# Plow Storage



## RUJusten (Dec 3, 2013)

I've read a lot of threads on plow storage, but I was wondering - has anyone ever had their plow shrink wrapped? I use this method when winterizing my boat and I was wondering if it would work for a plow. Grease everything, lube everything, cover in Fluid Film, have the whole thing shrink wrapped and strap to a pallet. Thoughts?


----------



## hansenslawncare (Feb 23, 2012)

Interesting...seems like a viable option. Let us know how it turns out, and if so the cost.


----------



## myzx6 (Nov 17, 2013)

I know fisher recommends not covering motor and pump because you will have a lot of condensation build up, shrink wrap would have the same results, I would think


----------



## RUJusten (Dec 3, 2013)

Def a good point. I'd like to get everyone's input and see what they think or if it has been done before by anyone on the site.


----------



## Whiffyspark (Dec 23, 2009)

Yeah I wouldn't do it


----------



## kimber750 (Sep 19, 2011)

I know when boats are shrink wrapped the put vents in the shrink wrap and desiccant packets on the boat.
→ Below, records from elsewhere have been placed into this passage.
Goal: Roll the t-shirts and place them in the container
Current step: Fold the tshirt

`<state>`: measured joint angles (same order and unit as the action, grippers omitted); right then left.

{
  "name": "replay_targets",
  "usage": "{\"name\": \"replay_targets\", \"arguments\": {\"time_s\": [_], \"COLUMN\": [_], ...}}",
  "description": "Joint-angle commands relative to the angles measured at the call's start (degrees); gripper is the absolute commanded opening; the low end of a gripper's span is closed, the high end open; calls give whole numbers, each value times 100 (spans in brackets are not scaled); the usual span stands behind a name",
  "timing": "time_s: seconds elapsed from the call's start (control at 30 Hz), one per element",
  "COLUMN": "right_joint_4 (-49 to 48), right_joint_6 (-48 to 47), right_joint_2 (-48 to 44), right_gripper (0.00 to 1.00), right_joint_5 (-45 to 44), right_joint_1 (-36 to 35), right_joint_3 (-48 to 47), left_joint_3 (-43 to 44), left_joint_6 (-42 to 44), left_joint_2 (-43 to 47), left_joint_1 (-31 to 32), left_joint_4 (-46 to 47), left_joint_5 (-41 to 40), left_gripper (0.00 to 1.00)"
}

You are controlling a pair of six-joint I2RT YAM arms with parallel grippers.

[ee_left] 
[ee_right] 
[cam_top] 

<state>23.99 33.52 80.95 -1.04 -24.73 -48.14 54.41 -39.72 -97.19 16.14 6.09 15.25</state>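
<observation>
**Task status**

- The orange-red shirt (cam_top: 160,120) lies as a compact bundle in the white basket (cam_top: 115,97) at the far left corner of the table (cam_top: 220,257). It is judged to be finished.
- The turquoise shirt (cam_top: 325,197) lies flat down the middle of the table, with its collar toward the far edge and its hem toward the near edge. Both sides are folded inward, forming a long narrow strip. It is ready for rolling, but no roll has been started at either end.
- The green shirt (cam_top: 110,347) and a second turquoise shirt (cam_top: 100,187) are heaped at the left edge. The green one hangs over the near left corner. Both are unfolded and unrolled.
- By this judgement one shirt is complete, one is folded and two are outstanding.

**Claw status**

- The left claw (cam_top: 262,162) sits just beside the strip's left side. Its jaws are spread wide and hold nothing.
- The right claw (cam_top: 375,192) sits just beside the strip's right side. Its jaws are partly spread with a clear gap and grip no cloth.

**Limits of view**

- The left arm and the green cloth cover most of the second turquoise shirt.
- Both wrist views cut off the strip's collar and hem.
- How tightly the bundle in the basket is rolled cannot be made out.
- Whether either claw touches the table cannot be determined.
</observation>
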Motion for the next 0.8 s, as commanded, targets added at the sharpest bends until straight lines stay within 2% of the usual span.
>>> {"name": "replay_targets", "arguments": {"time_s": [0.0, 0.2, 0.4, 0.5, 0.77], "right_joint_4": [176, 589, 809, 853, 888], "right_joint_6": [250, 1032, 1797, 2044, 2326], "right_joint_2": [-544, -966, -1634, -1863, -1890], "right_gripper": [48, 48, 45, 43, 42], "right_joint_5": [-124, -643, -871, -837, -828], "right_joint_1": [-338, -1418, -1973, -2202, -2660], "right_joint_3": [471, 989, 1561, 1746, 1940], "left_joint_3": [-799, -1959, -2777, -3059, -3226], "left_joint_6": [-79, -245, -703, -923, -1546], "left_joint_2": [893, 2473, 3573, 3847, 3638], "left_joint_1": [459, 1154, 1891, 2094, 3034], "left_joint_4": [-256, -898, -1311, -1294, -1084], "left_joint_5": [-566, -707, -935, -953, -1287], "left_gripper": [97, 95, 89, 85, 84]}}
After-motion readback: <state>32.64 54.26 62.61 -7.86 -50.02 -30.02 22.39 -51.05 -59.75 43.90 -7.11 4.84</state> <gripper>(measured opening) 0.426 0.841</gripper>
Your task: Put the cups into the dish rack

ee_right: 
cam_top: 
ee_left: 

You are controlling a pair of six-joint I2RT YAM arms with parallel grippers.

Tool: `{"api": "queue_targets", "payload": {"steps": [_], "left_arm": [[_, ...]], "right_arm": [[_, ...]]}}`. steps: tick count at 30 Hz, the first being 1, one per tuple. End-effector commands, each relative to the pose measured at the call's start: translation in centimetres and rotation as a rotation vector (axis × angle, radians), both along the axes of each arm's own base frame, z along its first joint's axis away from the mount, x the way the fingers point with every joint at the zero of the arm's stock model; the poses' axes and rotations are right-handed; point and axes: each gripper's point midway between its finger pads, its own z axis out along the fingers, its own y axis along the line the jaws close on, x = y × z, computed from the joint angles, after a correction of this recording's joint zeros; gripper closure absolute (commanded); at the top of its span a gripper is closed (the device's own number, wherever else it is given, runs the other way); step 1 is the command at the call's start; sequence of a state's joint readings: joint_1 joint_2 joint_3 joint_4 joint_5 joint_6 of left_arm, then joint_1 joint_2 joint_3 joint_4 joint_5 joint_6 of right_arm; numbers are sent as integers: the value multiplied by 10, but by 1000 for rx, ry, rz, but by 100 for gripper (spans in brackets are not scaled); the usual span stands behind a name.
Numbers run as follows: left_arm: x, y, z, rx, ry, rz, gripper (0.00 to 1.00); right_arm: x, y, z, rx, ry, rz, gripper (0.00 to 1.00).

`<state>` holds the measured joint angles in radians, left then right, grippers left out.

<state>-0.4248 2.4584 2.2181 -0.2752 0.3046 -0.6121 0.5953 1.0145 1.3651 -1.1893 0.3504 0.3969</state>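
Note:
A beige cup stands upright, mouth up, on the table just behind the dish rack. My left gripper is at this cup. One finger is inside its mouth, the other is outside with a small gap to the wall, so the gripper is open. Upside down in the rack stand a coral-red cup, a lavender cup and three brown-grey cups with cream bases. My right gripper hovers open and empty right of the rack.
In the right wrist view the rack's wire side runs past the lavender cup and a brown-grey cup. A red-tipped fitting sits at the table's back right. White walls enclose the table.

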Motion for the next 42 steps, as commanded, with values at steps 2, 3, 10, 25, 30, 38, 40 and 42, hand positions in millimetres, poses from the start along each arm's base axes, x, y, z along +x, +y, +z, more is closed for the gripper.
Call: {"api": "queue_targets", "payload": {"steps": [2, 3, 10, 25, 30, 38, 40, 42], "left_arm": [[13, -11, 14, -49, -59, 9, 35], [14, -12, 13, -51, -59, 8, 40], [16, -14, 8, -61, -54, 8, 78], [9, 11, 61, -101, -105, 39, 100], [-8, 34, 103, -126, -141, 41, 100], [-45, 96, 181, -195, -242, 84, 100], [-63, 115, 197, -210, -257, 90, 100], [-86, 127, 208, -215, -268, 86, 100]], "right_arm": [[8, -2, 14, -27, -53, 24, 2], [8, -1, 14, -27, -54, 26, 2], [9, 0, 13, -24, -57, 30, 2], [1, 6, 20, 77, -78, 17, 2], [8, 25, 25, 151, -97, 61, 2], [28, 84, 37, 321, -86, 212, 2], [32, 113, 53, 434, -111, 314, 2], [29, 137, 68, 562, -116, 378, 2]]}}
If you have to store outdoors I think this may be the best option if these two items are used along with the shrink wrap.


----------



## jasonv (Nov 2, 2012)

Throw it outside behind the shed and be done with it. Why bother covering it?


----------



## grandview (Oct 9, 2005)

jasonv;1791857 said:


> Throw it outside behind the shed and be done with it. Why bother covering it?


10-4:salute:


----------



## peteo1 (Jul 4, 2011)

I store mine as follows:

Power wash, fluid film, leave it in a corner of our yard till next fall. Might look at it if I happen to drive by it or use it to hold my beer.


----------



## Pit Crew (Mar 19, 2014)

Leaving them outside is why they look 10 years old when they are only three. I put it on a dolly and push to the back of the shop or garage.


----------



## Sawboy (Dec 18, 2005)

Pit Crew;1799264 said:


> Leaving them outside is why they look 10 years old when they are only three. I put it on a dolly and push to the back of the shop or garage.


Yup, and the sun and weather beats on the hoses. I do the same as you Pit. Strapped to three small furniture dollies, and rolled into the garage. Nice and safe.


----------



## 1olddogtwo (Aug 6, 2007)

I sell mine off. Next problem


----------



## snowish10 (Oct 29, 2010)

Sawboy;1799284 said:


> Yup, and the sun and weather beats on the hoses. I do the same as you Pit. Strapped to three small furniture dollies, and rolled into the garage. Nice and safe.


XX2 wash, fluid film and in the garage.


----------



## SnowGuy73 (Apr 7, 2003)

Whiffyspark;1784114 said:


> Yeah I wouldn't do it


Agreed....


----------



## leolkfrm (Mar 11, 2010)

if you stored your boat inside you would not need to shrink wrap it!


----------



## kimber750 (Sep 19, 2011)

kimber750;1784136 said:


> I know when boats are shrink wrapped the put vents in the shrink wrap and desiccant packets on the boat. *If you have to store outdoors* I think this may be the best option if these two items are used along with the shrink wrap.





leolkfrm;1799306 said:


> if you stored your boat inside you would not need to shrink wrap it!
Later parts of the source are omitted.